Schadrach@lemmy.sdf.org 5 months ago
I’d actually be more surprised to learn they didn’t move to Ada when that was THE DOD programming language.
raoul@lemmy.sdf.org 5 months ago
What is she using as a mousepad? A dyed hamster?
Tja@programming.dev 5 months ago
So the mouse remains compliant!
nucleative@lemmy.world 5 months ago
There are Udemy courses on cobol, I’m sure any developer can get up to speed pretty fast.
Or just use an LLM, like the rest of us now
expr@programming.dev 5 months ago
Speak for yourself. I don’t use LLMs and never will.
It always irks me when people talk about it like it’s universal and inevitable when that’s very far from the case.
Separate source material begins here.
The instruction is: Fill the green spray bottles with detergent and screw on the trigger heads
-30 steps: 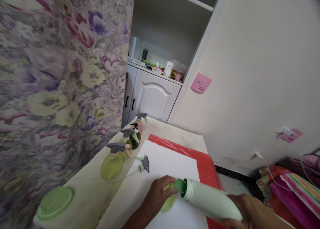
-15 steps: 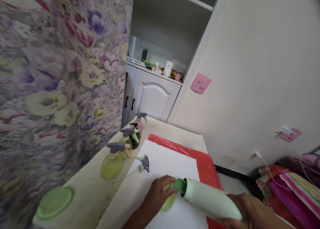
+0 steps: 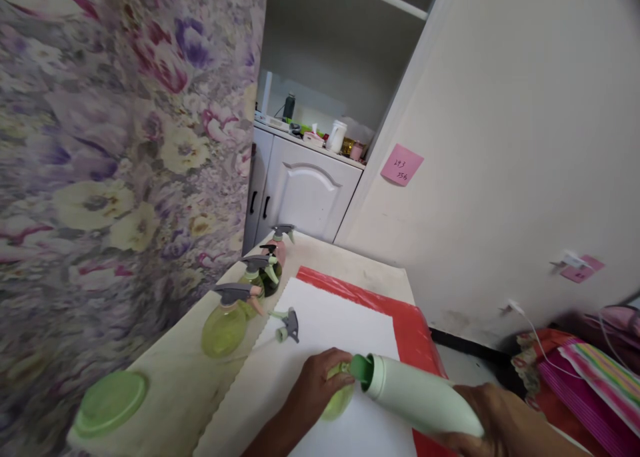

There are many, many issues with them and many developers wisely choose to ignore the fad.
abruptly8951@lemmy.world 5 months ago
I’m with you, I drew the line at calculators though. I can do the damn sums by myself!
corsicanguppy@lemmy.ca 5 months ago
This seems like a training and business continuity issue.
lugal@lemmy.dbzer0.com 5 months ago
There are people learning Latin in case it comes back. COBOL isn’t that much older
alchemist2023@lemmy.world 5 months ago
too be fair I studied Latin at school 40 years ago so this tracks
nilloc@discuss.tchncs.de 5 months ago
We found a COBOL programmer in the wild!
I’d ask you to retire and finally give a young person a chance, but none of them want to wait for floppy drives to load.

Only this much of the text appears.